The show’s songs were truly inspired, with rhyme schemes coming from the craziest of places (‘Lord’ with ‘frogs by the hoard’, for example). I found it truly exciting that a company in its early stages of development produced such creative and hilarious musical pieces. Credit must go to Winston Eade, whose piano playing was intricate and flawless. Although there were a few pitching slips, Bethan Francis and Dan Peter Reeves performed with expressive vocals and projected with strength. Their dance routines were equally impressive. The performers’ American accents were a little dire at times, but this didn’t hinder the piece too much, as the style was very much tongue-and-cheek.

Audience interaction was employed brilliantly throughout the show. Lucy and Chad would condemn unassuming audience members to eternal damnation and tell them to turn away from their life on “hard drugs”, which added a lot to the humour of the performance.

Lighting and technical elements left much to be desired, however. The house lights were left on during the performance which created awkwardness. Even with regular audience inclusion, the auditorium (of sorts) should still have been in darkness in order to create a most professional theatrical atmosphere. The audio interjection of a radio station didn’t work too well.
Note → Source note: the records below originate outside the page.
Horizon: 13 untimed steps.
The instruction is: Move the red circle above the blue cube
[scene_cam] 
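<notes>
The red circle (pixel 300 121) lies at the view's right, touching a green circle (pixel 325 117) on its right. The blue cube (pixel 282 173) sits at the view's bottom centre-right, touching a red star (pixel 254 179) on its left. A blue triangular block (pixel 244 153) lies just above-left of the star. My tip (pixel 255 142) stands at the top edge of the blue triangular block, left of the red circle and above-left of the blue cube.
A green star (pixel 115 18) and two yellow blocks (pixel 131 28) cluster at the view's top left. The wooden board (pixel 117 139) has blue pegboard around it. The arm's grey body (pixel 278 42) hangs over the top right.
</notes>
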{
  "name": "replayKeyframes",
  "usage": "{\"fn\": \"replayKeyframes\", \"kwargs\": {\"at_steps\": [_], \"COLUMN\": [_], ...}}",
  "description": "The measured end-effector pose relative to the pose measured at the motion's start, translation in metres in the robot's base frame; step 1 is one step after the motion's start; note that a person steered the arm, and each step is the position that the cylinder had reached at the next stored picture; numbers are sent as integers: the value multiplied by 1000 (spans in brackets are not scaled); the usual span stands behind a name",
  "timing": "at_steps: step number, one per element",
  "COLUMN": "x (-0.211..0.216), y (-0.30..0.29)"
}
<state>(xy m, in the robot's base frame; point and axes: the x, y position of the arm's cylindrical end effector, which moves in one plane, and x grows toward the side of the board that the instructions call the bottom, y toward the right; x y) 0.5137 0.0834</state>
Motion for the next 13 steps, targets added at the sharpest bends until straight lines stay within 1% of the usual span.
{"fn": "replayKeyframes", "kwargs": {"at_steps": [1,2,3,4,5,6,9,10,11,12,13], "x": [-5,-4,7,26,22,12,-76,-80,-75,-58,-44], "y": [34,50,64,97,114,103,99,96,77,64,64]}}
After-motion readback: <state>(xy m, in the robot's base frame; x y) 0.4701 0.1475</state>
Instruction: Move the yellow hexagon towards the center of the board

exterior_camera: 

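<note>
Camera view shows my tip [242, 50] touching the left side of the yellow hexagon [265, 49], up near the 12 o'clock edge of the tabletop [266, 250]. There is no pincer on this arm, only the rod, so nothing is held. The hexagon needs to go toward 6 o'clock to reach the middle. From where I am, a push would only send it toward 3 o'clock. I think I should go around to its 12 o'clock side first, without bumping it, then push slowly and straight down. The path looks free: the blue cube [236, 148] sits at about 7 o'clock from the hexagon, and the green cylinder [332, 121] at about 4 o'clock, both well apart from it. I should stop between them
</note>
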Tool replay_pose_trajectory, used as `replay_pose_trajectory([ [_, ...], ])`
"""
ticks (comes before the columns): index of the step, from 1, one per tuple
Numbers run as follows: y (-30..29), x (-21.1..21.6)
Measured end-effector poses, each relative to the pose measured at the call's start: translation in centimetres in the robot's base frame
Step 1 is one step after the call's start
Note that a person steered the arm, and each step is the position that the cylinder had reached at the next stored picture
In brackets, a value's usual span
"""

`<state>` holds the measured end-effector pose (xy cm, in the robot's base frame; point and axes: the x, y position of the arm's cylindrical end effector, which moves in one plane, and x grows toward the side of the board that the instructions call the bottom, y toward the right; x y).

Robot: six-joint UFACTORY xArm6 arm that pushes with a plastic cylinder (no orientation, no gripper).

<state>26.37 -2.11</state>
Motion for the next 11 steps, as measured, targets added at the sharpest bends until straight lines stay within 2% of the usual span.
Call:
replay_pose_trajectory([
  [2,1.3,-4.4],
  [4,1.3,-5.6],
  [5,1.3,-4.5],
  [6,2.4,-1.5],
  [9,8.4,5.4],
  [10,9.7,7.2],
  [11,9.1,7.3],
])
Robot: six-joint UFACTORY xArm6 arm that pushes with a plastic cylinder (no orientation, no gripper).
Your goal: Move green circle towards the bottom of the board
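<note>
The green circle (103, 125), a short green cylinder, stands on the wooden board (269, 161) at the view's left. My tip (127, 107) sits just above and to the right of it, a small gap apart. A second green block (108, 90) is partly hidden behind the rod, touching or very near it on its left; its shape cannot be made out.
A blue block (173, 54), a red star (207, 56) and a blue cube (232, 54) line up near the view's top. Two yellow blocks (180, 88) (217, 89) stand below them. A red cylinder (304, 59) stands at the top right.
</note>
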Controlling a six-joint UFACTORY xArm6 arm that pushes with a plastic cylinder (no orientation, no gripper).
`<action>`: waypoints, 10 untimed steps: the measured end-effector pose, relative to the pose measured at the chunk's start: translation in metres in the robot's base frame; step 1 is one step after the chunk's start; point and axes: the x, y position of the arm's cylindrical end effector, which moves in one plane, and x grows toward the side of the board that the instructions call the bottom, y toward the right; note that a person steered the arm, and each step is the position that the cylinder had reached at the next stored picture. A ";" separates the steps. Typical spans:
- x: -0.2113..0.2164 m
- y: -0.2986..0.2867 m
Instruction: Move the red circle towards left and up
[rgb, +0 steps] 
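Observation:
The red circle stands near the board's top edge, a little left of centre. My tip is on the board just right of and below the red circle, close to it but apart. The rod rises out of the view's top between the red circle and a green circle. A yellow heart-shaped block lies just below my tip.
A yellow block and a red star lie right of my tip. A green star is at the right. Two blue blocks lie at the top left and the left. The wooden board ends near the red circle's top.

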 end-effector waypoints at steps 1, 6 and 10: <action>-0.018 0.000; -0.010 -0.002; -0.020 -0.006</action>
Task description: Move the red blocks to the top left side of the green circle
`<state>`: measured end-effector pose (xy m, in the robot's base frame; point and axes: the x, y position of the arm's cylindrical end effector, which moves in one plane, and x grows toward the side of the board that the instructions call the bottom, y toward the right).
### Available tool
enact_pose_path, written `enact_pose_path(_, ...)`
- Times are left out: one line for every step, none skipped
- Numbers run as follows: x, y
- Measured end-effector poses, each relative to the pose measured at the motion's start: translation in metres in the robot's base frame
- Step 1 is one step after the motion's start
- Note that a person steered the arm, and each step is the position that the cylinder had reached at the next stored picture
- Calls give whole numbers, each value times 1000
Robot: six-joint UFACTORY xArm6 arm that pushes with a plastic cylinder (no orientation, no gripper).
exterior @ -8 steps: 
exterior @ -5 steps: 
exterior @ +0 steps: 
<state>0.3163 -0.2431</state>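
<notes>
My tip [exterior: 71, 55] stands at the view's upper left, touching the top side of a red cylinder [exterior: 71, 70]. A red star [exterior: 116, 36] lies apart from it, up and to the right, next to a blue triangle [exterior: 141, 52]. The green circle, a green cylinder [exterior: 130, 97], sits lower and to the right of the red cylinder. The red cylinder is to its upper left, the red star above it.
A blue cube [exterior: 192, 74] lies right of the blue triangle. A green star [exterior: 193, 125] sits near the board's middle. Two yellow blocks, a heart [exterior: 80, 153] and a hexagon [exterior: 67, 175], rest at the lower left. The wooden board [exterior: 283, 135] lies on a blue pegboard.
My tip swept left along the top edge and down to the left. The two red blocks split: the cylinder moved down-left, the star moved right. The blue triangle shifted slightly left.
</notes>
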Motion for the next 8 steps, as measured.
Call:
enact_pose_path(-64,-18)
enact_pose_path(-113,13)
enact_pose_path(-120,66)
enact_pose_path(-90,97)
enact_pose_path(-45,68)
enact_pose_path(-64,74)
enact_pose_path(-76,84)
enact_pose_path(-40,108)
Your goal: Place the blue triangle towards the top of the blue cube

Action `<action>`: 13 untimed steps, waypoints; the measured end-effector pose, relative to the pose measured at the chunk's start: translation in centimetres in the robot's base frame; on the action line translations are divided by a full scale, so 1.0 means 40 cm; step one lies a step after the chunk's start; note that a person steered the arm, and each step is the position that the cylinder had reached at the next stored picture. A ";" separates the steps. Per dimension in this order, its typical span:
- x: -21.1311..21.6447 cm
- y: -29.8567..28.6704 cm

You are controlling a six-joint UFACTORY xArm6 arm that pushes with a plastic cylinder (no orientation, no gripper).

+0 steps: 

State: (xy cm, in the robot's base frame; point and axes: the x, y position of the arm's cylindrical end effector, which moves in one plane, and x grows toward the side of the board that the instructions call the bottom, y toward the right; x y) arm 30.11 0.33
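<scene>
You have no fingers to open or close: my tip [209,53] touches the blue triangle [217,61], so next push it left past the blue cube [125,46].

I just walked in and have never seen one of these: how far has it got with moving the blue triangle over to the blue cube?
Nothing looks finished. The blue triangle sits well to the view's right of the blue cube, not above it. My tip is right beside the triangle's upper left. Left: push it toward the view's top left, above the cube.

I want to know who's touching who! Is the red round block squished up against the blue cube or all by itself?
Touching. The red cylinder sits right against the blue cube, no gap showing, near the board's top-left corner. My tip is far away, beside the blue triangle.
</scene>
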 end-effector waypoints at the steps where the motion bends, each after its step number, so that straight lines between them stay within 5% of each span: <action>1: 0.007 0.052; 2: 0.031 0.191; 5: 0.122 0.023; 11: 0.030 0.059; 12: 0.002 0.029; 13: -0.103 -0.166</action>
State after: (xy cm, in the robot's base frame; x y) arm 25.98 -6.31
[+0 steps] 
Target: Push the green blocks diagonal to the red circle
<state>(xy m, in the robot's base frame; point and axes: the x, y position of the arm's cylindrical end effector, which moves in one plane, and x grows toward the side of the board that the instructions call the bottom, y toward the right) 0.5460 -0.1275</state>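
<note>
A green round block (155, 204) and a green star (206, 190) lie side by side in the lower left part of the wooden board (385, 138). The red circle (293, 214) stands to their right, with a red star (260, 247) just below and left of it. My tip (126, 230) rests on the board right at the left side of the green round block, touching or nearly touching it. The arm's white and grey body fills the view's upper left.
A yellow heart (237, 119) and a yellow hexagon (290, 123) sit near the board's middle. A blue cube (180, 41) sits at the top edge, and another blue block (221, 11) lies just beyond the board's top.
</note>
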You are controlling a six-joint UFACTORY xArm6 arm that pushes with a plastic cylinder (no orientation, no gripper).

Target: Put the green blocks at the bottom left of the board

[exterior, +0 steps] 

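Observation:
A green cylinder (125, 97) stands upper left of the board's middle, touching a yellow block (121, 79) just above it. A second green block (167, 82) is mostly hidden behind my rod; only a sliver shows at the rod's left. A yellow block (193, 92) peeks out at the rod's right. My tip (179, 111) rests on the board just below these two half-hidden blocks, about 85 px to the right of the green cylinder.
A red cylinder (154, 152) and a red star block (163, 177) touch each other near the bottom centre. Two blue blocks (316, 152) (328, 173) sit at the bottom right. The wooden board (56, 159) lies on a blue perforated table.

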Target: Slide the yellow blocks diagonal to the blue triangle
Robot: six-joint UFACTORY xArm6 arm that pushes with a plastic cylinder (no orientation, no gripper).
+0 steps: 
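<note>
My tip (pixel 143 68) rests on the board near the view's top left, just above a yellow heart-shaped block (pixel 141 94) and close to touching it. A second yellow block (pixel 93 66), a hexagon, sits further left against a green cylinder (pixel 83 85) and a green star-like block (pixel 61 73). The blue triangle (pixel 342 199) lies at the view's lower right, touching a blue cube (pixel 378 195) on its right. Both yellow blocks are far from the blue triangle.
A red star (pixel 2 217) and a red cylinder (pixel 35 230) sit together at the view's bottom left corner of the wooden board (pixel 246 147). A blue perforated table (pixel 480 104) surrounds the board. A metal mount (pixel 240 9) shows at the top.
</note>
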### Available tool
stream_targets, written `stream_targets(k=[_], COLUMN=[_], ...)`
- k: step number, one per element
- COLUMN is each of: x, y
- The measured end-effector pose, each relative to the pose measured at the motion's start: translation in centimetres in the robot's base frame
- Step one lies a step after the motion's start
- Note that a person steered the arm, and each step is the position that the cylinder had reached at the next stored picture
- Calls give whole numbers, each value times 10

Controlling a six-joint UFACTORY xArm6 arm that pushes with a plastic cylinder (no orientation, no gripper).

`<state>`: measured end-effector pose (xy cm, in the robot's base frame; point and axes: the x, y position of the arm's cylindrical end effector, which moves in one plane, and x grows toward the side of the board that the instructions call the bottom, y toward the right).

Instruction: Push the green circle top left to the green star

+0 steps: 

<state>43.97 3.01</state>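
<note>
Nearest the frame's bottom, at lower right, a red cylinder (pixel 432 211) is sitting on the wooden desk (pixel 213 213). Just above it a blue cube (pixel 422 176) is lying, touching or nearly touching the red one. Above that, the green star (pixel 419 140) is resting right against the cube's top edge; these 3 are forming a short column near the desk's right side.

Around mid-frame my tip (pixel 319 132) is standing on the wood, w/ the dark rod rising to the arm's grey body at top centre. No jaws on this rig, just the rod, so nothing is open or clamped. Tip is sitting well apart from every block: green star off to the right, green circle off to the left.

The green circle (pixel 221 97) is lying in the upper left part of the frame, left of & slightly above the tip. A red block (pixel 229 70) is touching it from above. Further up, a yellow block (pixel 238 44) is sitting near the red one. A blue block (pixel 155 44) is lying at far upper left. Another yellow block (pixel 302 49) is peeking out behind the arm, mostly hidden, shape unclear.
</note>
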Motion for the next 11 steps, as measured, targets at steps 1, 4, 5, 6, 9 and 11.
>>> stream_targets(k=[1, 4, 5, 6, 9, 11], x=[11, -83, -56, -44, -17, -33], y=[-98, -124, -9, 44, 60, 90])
I couldn’t quite grasp the relevance of these interludes until quite late in the game and was subsequently confused for a long time about the progression of events.

Jesus Camp is a brilliantly crafted and fabulously fun production and, without a price tag, I see no reason not to give it a go.


Dominic Spirra

at 15:58 on 17th Aug 2015



Jesus Camp: The Musical Comedy, written by and starring the British Exist Theatre founders Bethan Francis and Dan Peter Reeves, presents a summer spent at Sarah Chastity’s Christian Camp for Kids. Lucy (Bethan Francis) begins as your typical Bible bashing American 12 year old: crucifix in hand, clad in an ‘I heart Jesus’ shirt and pigtails. The contrast between Lucy and Chad (Dan Peter Reeves) – an eleven-year-old militaristic self-confessed bad boy who has been sent to the camp following an abrupt exit from military school – is in itself amusing.

Chad looks like a character from Deliverance, conveying a somewhat frightening disposition. His opening remarks, that “when I take this place down I’ll kill you first”, were particularly startling and if Chad Foster isn’t the name of a high school mass-murderer, then I am not sure what is. Wandering thoughts of massacre aside, the visuals make for entertaining viewing, the stage completed by an energetic keyboardist (Winston Eade) who provides accompaniment and harmonies dressed as a priest.

The pair initially find each other repellent, however a predictable chemistry develops between them as their roles are reversed. Chad finds faith in the militaristic side of the bible, singing “build an army/ burn the sinners” with a slightly worrying relish and Lucy sings of her wavering faith in the face of her newfound lust for Chad.

Despite the fact the show struggles to maintain a coherent narrative, relying at times perhaps too much on pre-recorded voice overs to drive the story, the performances themselves are very funny. The songs are original and executed with an infectious energy that must be commended, married to some hysterical choreography.

Jesus Camp never quite hits its purported controversial stride, which is frustrating as the show is most entertaining in its more racy moments. Lucy explores her increasingly erratic sexuality with amusing fervour that culminates in the bizarre revelation “Jesus said I was dirty so I became a crack whore”.

The fact the audience were riveted for an hour with very little onstage other than the actors themselves is testament to the skill of the writing and performance. The near capacity audience laughed throughout and left grinning from this sweet and entertaining free musical, definitely worth an hour of your time.